The Download: Feature Articles
Bringing Arabic Books to the Digital World
By Laura Batty | February 6, 2015
The Arabic Collections Online Project
One of the most exciting digital developments in the world of scholarship and research is the ability to scan and archive texts and make them available online. The NYU Libraries currently host thousands upon thousands of e-books, millions of full-text articles, and access to thousands of e-journal publications. Recently, a group of researchers at NYU and other universities added their own efforts to the pool of knowledge by making some 10,000 titles available—all online, and all in Arabic.
Several years in the making, NYU set out with partner universities Columbia, Cornell, and Princeton to digitize these books and make them available to scholars around the world. “NYU Abu Dhabi has been absolutely critical to this,” said Michael Stoller, Director of Collections & Research Services at NYU. “It is the identification of this content…that has been culturally significant to the Emirati government. This is a significant contribution to the Arab culture to make this material actively available on the web.”
Concerning Copyright
Before the universities could even begin the process of having the books scanned, a team convened to cross-reference titles and double-check copyright dates. In the United States, any materials published prior to 1923 do not require permission from copyright holders. Different dates are used by different countries.. Given the global nature of the project, it was important to comb through the various national copyright laws to make sure they were applied accordingly.

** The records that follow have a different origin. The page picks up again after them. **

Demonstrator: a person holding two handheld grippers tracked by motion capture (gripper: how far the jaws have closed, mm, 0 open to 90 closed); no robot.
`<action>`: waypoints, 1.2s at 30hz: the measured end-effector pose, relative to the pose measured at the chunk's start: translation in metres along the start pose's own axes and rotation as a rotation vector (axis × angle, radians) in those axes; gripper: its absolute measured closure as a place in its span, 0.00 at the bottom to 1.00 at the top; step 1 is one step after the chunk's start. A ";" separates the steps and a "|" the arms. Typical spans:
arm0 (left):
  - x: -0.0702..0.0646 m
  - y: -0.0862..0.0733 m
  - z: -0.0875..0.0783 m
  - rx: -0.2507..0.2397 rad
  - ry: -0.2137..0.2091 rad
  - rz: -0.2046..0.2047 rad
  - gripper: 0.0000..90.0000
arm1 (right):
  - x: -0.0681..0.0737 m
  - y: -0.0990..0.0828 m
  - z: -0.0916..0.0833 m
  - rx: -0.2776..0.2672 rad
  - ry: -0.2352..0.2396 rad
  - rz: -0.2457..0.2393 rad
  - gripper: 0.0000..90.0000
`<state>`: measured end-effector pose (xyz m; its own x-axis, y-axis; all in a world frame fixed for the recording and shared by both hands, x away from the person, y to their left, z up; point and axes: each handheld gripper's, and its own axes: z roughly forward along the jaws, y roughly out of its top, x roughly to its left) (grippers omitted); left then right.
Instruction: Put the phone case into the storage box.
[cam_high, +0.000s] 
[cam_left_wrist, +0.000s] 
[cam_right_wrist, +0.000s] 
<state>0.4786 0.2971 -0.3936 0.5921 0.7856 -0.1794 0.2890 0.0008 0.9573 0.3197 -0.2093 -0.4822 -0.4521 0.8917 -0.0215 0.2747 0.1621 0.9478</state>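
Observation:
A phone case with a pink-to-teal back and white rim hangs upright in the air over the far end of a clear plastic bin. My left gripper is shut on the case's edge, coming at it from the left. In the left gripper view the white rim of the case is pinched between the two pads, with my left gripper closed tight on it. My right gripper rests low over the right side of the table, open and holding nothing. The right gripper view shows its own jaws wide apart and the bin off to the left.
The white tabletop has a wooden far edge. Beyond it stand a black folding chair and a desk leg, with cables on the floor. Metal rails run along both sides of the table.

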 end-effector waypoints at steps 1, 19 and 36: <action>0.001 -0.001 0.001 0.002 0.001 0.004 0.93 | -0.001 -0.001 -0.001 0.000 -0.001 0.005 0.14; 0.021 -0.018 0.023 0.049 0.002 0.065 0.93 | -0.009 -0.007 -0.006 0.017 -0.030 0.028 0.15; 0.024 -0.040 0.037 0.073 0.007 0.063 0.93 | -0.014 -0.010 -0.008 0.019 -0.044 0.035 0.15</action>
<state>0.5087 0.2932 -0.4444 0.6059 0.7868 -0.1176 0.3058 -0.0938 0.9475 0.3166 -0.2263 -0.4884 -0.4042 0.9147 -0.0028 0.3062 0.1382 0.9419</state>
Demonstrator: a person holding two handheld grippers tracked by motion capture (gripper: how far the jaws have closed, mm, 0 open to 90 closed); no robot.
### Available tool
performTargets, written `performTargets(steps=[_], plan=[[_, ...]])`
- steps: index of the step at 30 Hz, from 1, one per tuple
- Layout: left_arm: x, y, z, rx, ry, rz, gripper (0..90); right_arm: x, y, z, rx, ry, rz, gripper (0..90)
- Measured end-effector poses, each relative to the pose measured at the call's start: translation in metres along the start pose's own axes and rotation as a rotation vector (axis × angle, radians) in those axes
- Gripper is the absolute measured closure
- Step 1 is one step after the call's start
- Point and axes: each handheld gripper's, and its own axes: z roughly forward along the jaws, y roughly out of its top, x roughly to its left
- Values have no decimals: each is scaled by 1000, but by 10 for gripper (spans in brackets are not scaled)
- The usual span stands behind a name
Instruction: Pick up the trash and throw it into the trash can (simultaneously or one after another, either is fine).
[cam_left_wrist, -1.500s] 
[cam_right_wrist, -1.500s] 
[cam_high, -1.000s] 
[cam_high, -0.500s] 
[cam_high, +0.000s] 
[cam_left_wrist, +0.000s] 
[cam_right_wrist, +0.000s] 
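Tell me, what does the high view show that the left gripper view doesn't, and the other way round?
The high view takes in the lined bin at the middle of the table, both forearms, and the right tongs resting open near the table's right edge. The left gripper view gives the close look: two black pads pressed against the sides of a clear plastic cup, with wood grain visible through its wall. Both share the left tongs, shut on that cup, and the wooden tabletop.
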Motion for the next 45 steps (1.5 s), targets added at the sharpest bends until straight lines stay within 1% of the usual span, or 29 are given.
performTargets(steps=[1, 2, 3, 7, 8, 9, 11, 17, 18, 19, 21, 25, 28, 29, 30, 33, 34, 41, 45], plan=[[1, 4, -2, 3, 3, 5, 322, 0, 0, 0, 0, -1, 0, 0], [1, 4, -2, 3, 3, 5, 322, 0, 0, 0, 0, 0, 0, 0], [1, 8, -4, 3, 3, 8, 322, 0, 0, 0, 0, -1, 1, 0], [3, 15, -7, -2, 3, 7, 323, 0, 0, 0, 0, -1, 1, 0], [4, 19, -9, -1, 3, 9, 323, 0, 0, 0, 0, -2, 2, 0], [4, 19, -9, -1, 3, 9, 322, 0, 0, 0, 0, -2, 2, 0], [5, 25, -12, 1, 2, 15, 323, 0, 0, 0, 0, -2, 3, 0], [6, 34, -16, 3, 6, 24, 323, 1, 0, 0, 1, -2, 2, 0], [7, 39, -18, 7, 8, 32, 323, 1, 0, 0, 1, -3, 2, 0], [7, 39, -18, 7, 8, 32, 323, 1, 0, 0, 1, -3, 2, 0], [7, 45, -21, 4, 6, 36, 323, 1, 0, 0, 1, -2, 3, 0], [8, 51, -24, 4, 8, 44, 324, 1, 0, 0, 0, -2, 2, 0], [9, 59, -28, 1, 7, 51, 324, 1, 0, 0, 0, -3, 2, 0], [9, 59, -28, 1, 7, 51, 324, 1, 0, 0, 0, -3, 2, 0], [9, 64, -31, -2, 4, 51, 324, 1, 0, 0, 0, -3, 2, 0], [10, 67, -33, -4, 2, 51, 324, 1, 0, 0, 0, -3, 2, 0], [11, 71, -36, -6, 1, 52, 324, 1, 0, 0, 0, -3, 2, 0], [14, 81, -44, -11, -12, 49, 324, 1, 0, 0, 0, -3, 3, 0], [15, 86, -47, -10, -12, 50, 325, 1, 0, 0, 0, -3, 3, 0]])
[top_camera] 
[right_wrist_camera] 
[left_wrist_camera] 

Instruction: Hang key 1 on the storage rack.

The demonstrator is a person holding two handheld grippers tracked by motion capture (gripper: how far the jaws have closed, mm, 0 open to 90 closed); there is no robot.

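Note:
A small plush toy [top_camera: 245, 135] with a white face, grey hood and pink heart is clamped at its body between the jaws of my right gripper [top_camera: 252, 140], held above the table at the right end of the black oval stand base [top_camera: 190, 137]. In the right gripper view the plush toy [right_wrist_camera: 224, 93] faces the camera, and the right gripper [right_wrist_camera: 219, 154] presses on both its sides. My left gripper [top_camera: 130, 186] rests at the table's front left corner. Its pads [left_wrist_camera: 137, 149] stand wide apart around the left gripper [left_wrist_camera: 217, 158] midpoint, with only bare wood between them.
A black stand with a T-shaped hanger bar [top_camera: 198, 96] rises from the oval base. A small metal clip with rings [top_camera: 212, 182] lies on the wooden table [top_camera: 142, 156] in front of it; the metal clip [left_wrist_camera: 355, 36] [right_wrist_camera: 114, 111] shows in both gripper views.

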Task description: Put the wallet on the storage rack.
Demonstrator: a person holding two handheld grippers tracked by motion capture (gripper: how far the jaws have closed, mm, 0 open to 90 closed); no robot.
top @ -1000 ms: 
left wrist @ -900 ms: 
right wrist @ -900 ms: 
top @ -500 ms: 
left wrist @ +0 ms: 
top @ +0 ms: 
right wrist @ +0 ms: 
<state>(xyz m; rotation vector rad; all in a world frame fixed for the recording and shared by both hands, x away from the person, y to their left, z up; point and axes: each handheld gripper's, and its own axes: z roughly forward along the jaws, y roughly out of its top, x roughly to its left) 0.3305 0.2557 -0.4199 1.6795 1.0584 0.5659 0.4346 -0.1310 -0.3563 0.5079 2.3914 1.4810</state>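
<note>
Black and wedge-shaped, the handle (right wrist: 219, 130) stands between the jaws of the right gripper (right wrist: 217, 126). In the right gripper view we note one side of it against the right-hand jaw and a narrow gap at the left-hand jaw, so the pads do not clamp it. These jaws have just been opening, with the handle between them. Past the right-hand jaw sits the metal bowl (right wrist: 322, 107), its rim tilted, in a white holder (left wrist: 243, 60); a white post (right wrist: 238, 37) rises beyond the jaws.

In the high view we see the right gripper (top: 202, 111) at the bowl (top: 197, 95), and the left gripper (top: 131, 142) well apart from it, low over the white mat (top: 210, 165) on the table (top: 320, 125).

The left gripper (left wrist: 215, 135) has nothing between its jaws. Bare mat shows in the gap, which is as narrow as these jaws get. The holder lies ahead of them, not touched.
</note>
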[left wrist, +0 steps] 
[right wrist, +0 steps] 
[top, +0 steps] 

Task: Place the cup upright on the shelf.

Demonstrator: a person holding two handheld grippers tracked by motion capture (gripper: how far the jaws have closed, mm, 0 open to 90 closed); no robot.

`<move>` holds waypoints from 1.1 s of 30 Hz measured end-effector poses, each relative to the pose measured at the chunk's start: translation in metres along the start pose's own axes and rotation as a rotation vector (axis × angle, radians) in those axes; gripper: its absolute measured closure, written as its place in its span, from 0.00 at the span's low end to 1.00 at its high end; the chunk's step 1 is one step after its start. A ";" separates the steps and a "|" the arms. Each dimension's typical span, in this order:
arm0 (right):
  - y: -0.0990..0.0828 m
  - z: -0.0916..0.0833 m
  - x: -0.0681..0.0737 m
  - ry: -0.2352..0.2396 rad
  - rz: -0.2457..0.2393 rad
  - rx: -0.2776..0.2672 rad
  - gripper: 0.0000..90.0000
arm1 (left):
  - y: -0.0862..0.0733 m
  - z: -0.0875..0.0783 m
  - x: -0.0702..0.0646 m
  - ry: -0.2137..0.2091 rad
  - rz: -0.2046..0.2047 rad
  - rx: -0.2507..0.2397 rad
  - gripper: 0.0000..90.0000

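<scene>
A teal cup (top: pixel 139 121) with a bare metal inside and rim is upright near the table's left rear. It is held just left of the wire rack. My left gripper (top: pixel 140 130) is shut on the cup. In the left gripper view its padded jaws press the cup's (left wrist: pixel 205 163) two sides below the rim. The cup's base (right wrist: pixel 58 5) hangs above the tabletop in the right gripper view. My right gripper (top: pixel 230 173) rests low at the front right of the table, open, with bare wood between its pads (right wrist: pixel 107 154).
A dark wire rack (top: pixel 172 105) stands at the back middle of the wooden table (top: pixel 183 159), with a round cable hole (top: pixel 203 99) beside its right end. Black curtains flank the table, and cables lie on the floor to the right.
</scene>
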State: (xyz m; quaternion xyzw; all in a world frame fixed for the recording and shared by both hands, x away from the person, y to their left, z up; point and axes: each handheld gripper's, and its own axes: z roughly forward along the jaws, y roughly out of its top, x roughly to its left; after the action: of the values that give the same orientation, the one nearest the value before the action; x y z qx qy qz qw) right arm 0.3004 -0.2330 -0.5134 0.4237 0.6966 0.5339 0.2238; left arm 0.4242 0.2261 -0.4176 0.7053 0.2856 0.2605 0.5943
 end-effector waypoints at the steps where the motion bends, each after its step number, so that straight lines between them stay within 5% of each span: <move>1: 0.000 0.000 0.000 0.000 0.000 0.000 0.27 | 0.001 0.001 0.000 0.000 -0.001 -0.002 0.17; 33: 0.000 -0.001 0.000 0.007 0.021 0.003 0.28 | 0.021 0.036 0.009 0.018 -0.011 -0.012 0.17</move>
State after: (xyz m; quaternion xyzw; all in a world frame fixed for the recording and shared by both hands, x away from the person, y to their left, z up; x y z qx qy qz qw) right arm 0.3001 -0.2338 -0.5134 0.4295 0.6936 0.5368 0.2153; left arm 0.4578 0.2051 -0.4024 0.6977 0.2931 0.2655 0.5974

“We did an analysis to look at each of these countries’ publications, and different countries had different copyright laws in place,” said David Millman, Director of Digital Library Technology Services at NYU. “We’re able to make available materials that are much newer than we would normally, if they were published in the U.S.”
Launching the Collection
The Arabic Collections Online website
In October of 2014, the Arabic Collections Online went online with thousands of titles. Barely pausing to savor the team’s success, Millman and Stoller are already thinking about ways to expand the collection and make these books even more accessible. According to Stoller, “At some point, we may very well want to do what’s called optical character recognition, which would allow us to produce a full-text, searchable version of the book.” As is, the scanned books are available as PDF files, essentially images of the documents themselves. Optical character recognition would allow scholars to search for words within the text.
“The difficulty at this point is that, with optical character recognition (OCR), the computer has to be able to recognize the characters…in all the various forms that those letters can take,” Stoller said. Though the technology doesn’t yet exist for Arabic optical character recognition, the team has made a conscious effort to set certain specifications for the scanned documents so that the quality of the images will be conducive to OCR in the future.
A collection of 10,000 books is already large; however, Millman and Stoller hope to bring in new partner universities. “This has been a perfect project for NYU, because this is an institution that has come to think of itself in the global context,” Stoller said. “This is, obviously, an effort to make the literature of one of the most populous portions of the human race readily available to scholars everywhere.”